[INSTRUCTIONS FOR THE TASK]: The whole of the data, every line, should come back exactly the same.

[INFORMATION SHOWN]:
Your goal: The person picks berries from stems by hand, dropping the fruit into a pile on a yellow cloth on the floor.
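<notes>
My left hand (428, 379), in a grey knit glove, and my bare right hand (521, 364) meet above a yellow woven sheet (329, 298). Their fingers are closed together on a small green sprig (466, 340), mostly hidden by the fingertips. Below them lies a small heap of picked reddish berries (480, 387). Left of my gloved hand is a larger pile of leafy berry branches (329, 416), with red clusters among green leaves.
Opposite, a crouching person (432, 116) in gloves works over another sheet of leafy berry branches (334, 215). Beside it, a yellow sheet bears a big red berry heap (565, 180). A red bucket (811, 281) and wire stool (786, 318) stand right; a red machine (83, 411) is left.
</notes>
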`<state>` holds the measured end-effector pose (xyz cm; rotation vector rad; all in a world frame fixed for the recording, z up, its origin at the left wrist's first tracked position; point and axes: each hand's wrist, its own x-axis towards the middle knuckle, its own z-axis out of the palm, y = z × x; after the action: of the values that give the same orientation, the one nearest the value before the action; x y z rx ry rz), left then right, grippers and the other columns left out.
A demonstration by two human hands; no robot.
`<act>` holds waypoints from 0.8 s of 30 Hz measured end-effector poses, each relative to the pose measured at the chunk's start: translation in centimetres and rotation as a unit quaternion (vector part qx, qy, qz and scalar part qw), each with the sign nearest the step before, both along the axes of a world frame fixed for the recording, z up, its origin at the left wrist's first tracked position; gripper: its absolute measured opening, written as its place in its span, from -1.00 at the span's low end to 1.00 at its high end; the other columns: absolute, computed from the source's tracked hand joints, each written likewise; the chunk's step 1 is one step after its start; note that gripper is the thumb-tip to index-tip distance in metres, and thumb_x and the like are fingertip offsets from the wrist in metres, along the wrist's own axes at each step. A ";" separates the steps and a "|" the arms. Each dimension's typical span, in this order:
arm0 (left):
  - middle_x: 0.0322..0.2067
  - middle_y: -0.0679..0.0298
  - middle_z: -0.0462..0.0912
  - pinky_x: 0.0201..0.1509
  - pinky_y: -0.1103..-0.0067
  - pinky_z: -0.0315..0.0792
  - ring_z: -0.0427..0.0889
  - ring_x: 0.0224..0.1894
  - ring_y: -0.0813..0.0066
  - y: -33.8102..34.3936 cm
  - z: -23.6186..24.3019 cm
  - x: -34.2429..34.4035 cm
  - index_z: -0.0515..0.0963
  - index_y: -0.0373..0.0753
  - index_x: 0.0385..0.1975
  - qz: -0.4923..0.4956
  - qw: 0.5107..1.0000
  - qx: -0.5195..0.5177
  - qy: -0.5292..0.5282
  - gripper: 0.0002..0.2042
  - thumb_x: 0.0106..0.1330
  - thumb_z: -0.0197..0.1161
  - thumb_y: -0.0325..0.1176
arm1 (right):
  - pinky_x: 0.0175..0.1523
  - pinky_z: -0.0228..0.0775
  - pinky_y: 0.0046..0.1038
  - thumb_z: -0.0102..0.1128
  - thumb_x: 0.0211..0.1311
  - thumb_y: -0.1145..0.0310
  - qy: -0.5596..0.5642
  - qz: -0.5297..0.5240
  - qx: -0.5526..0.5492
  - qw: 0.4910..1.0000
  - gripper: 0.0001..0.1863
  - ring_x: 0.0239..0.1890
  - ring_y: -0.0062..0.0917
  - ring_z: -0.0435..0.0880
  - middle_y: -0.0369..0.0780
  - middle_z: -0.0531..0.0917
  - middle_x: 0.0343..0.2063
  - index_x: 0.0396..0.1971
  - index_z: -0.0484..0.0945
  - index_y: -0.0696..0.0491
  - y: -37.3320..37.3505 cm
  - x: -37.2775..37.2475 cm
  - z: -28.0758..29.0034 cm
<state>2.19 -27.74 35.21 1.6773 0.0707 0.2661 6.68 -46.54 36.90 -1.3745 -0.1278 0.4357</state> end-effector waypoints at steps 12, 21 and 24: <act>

[RESPONSE TO THE EXERCISE]:
Your goal: The person picks berries from stems by hand, dropping the fruit into a pile on a yellow cloth on the floor.
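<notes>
My left hand (428, 379), in a grey knit glove, and my bare right hand (521, 364) meet above a yellow woven sheet (329, 298). Their fingers are closed together on a small green sprig (466, 340), mostly hidden by the fingertips. Below them lies a small heap of picked reddish berries (480, 387). Left of my gloved hand is a larger pile of leafy berry branches (329, 416), with red clusters among green leaves.
Opposite, a crouching person (432, 116) in gloves works over another sheet of leafy berry branches (334, 215). Beside it, a yellow sheet bears a big red berry heap (565, 180). A red bucket (811, 281) and wire stool (786, 318) stand right; a red machine (83, 411) is left.
</notes>
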`<state>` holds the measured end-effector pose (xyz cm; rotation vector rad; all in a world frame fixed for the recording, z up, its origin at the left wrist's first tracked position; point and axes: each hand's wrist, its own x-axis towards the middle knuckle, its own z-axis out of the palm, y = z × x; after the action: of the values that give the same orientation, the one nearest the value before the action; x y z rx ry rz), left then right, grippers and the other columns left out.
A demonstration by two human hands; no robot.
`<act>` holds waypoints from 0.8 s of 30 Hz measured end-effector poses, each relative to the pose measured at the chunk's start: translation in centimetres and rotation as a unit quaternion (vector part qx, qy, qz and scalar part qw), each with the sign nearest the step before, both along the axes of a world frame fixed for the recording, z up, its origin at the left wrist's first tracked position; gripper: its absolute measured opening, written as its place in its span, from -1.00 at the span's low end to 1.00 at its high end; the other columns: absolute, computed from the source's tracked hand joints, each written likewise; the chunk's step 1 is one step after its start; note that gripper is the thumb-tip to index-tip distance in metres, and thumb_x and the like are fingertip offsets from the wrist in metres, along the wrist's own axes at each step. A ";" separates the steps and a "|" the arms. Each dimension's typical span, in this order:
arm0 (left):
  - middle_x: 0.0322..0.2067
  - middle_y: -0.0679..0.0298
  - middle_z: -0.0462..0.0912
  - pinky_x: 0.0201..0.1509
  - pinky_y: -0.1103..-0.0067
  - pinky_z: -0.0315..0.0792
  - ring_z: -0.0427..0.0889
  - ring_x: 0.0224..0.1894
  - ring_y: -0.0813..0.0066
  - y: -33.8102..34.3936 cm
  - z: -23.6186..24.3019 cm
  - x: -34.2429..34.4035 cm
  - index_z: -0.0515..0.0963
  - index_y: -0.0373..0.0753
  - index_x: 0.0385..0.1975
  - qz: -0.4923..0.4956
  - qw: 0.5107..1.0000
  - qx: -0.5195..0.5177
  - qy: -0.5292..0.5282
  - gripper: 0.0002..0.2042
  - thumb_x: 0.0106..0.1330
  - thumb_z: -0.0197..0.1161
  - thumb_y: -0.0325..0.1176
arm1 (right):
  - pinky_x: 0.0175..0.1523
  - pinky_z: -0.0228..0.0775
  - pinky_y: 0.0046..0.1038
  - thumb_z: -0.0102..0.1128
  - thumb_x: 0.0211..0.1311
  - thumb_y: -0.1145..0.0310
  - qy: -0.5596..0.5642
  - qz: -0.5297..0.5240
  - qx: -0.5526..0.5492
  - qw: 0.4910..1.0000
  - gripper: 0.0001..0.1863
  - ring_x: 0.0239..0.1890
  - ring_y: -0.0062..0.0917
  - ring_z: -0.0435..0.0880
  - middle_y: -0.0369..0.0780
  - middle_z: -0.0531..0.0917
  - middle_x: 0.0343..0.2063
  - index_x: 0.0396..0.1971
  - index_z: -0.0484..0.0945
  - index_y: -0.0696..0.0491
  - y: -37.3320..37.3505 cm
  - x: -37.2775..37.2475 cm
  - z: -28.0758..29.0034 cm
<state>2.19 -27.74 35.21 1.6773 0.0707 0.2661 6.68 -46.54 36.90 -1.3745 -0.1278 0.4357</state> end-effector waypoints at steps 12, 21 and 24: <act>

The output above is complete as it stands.